Latitude: NS Coordinate .
Longitude: EW Coordinate .
NS: 'N' / 'S' .
EW: 'E' / 'W' .
Coordinate: Integer Float .

This grammar has eight symbols (Position, Latitude, Longitude, NS, EW, Coordinate Integer and Float), four literals ('N', 'S', 'E' and 'W') and eight rules (x: y / z . is an abbreviation for the two rules x: y . and x: z .). Two of the symbols, Integer and Float, are not defined by the grammar. One of the symbols, Position, is not used in the definition of any other symbol.

Symbols that are not defined by the grammar are called terminal symbols; those defined by the grammar are called nonterminal symbols. The (unique) symbol not used in the definition of any other symbol is called the axiom of the grammar.
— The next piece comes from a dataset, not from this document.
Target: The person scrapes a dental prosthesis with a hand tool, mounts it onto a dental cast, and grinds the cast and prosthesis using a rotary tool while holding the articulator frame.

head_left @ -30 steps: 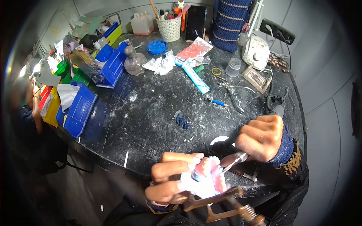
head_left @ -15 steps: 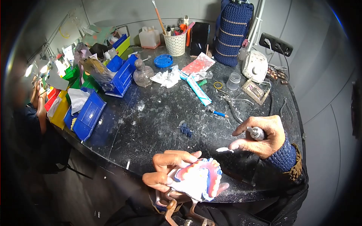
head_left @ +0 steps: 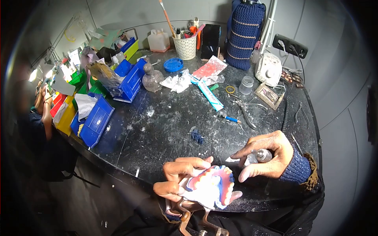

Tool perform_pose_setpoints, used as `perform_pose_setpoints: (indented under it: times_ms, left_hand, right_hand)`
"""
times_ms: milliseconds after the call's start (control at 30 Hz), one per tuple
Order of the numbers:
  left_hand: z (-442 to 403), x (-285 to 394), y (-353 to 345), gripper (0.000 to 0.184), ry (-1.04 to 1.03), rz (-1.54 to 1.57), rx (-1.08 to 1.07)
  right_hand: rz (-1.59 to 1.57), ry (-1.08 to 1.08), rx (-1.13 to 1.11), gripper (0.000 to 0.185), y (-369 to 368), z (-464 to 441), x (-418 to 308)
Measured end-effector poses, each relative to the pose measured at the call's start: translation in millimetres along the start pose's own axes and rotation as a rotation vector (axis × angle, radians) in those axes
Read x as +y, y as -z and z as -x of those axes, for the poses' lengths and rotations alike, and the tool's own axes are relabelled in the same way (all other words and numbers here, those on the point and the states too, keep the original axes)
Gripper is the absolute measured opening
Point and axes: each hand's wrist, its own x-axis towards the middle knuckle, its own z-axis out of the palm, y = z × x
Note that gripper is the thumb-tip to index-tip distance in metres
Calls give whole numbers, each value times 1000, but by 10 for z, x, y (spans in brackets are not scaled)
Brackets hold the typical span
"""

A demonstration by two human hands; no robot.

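Right hand (head_left: 280,153) is sitting closer to the teeth model (head_left: 208,192) than half a second ago. Black table (head_left: 165,133) is stretching wide between blue bin (head_left: 96,124) and pliers (head_left: 246,115). Left hand (head_left: 177,170) is clamping the model at the near edge; the right is clasping a metal tool (head_left: 264,155), thumb and forefinger tips standing apart, a gap separating them from the model.

A pencil (head_left: 231,118) lay on the bench (head_left: 157,137). Well left of it stood bins (head_left: 97,122); behind-left, a cup (head_left: 185,48); just right, pliers (head_left: 246,115). Before it were a dental model (head_left: 206,190) in the left hand (head_left: 175,175) and a handpiece (head_left: 264,155) in the right hand (head_left: 278,154).
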Motion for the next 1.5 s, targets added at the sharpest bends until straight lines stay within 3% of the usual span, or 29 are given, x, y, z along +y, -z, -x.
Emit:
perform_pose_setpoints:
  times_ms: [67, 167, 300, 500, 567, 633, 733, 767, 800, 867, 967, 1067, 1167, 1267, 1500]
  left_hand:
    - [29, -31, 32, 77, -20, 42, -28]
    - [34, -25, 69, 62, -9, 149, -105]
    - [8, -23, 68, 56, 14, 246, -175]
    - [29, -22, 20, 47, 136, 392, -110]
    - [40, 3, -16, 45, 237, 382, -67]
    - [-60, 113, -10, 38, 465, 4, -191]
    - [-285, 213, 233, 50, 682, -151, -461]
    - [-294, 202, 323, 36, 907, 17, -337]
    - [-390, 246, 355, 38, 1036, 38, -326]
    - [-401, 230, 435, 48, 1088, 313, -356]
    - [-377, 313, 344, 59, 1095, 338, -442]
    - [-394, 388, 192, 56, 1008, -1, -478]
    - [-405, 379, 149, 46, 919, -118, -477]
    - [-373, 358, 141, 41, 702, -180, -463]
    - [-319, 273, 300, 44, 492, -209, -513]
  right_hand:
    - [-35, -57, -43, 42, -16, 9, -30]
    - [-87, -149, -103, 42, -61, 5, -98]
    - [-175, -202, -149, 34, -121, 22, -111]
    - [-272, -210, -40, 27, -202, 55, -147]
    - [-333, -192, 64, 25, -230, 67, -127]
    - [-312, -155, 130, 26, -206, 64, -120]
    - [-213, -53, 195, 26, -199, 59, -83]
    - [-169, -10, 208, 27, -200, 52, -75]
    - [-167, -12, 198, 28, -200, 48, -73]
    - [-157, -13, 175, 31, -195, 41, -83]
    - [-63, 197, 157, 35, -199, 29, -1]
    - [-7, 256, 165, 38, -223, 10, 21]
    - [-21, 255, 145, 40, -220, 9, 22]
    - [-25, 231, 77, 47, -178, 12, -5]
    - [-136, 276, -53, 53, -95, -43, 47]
The entire input text is called a sentence, and corresponds to the axiom. Thus the input text N41 58.8 W087 54.3 is a sentence corresponding to Position. A phrase is a portion of the sentence corresponding to a nonterminal symbol of the grammar. For example, N41 58.8 is a phrase corresponding to Latitude, and 087 54.3 is a phrase corresponding to Coordinate. 54 and 58.8 W087 are not phrases because they do not correspond to any symbols. (54 is a part of the phrase 087 54.3 corresponding to Coordinate and 58.8 W087 is made up of part of the phrase corresponding to Latitude and part of the phrase corresponding to Longitude.)

Lexical analysis is the process that examines the source program text, retaining significant character sequences and discarding those that are not significant. A character sequence is significant if it corresponds to a literal in the grammar or to a terminal symbol. In the sentence N41 58.8 W087 54.3, the significant character sequences are N, 41, 58.8, W, 087 and 54.3. The spaces separating the numbers of a Coordinate and preceding the Longitude are not significant.

Eli obtains information about character sequences that correspond to literals directly from the grammar. The user must, however, provide descriptions of the character sequences corresponding to each terminal symbol. Those descriptions determine the form of the character sequences, but not their content. For example, the character sequences corresponding to the terminal symbol Integer might be described as sequences of one or more decimal digits, and those corresponding to the terminal symbol Float might be described as pairs of such sequences separated by a dot (see Regular Expressions of Lexical Analysis):

Integer:  $[0-9]+
Float:    $[0-9]+"."[0-9]+

Computations may be specified over a tree that reflects the phrase structure of a sentence. That tree has one node corresponding to each phrase, with the root corresponding to the sentence. For example, the tree that reflects the structure of the sentence N41 58.8 W087 54.3 has a node corresponding to the Latitude phrase N41 58.8. Children of a node correspond to the immediate component phrases of the phrase corresponding to that node. Thus the children of the the node corresponding to the Latitude phrase N41 58.8 would correspond to the phrases N and 41 58.8, because the immediate components of the Latitude phrase N41 58.8 are an NS phrase (N) and a Coordinate phrase (41 58.8).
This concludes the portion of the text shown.